Aim of the exercise: Return the data. Every word must match.

Stored data:
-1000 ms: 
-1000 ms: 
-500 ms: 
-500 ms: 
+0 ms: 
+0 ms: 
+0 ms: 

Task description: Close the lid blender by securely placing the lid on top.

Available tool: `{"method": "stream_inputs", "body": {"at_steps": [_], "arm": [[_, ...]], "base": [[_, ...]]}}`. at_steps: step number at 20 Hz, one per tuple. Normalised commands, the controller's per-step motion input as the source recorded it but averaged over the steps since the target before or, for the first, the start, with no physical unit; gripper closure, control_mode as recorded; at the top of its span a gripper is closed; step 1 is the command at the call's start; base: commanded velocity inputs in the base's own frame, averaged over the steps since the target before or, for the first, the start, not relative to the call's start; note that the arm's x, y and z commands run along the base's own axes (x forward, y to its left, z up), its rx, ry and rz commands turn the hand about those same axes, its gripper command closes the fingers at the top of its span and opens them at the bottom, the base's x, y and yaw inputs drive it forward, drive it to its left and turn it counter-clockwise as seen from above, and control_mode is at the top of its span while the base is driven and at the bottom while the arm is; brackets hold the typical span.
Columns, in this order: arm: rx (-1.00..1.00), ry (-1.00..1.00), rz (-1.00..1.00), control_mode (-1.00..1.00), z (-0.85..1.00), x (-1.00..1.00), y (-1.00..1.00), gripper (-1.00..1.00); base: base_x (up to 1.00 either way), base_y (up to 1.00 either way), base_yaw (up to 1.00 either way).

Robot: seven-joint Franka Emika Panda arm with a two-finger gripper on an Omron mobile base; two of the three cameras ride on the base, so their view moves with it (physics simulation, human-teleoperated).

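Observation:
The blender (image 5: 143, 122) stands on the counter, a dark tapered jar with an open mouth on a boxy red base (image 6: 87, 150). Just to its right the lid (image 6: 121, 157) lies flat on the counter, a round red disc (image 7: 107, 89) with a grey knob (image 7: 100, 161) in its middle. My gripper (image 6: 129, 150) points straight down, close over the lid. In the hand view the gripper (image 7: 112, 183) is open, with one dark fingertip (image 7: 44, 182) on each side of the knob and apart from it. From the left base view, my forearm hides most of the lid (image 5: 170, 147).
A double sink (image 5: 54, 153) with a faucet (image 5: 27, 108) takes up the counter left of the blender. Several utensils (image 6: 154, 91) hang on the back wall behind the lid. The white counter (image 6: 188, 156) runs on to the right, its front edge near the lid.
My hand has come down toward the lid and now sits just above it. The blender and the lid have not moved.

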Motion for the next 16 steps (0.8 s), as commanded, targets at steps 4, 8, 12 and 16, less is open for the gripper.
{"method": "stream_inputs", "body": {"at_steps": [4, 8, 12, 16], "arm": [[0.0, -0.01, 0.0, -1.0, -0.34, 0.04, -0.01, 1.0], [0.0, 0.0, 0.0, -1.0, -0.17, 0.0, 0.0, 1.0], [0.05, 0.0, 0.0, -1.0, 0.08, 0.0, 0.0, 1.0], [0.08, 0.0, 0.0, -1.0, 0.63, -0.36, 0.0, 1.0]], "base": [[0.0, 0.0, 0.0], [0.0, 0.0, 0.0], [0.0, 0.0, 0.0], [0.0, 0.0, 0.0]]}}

Response box:
-1000 ms: 
-1000 ms: 
-500 ms: 
-500 ms: 
+0 ms: 
+0 ms: 
+0 ms: 

Task description: Close the lid blender by securely placing the lid on top.

Available tool: `{"method": "stream_inputs", "body": {"at_steps": [_], "arm": [[_, ...]], "base": [[_, ...]]}}`. at_steps: step number at 20 Hz, one per tuple. Normalised commands, the controller's per-step motion input as the source recorded it but averaged over the steps since the target before or, for the first, the start, with no physical unit; gripper closure, control_mode as recorded; at the top of its span a gripper is closed; step 1 is the command at the call's start; base: commanded velocity inputs in the base's own frame, averaged over the steps since the target before or, for the first, the start, not relative to the call's start; note that the arm's x, y and z commands run along the base's own axes (x forward, y to its left, z up), its rx, ry and rz commands turn the hand about those same axes, its gripper command closes the fingers at the top of its span and opens them at the bottom, the base's x, y and yaw inputs drive it forward, drive it to its left and turn it counter-clockwise as seen from above, and control_mode is at the top of its span while the base is driven and at the bottom while the arm is; brackets hold the typical span.
Columns, in this order: arm: rx (-1.00..1.00), ry (-1.00..1.00), rz (-1.00..1.00), control_mode (-1.00..1.00), z (-0.85..1.00), x (-1.00..1.00), y (-1.00..1.00), gripper (-1.00..1.00); base: base_x (up to 1.00 either way), base_y (up to 1.00 either way), base_yaw (up to 1.00 either way).

Robot: seven-joint Franka Emika Panda arm with a two-finger gripper on an Omron mobile base; two of the three cameras ride on the base, so their view moves with it (physics simulation, human-teleoperated).

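Observation:
The blender (image 5: 143, 122) stands on the counter, a dark tapered jar with an open mouth on a boxy red base (image 6: 87, 150). Just to its right the lid (image 6: 121, 157) lies flat on the counter, a round red disc (image 7: 107, 89) with a grey knob (image 7: 100, 161) in its middle. My gripper (image 6: 129, 150) points straight down, close over the lid. In the hand view the gripper (image 7: 112, 183) is open, with one dark fingertip (image 7: 44, 182) on each side of the knob and apart from it. From the left base view, my forearm hides most of the lid (image 5: 170, 147).
A double sink (image 5: 54, 153) with a faucet (image 5: 27, 108) takes up the counter left of the blender. Several utensils (image 6: 154, 91) hang on the back wall behind the lid. The white counter (image 6: 188, 156) runs on to the right, its front edge near the lid.
My hand has come down toward the lid and now sits just above it. The blender and the lid have not moved.
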
Motion for the next 16 steps (0.8 s), as commanded, targets at steps 4, 8, 12 and 16, less is open for the gripper.
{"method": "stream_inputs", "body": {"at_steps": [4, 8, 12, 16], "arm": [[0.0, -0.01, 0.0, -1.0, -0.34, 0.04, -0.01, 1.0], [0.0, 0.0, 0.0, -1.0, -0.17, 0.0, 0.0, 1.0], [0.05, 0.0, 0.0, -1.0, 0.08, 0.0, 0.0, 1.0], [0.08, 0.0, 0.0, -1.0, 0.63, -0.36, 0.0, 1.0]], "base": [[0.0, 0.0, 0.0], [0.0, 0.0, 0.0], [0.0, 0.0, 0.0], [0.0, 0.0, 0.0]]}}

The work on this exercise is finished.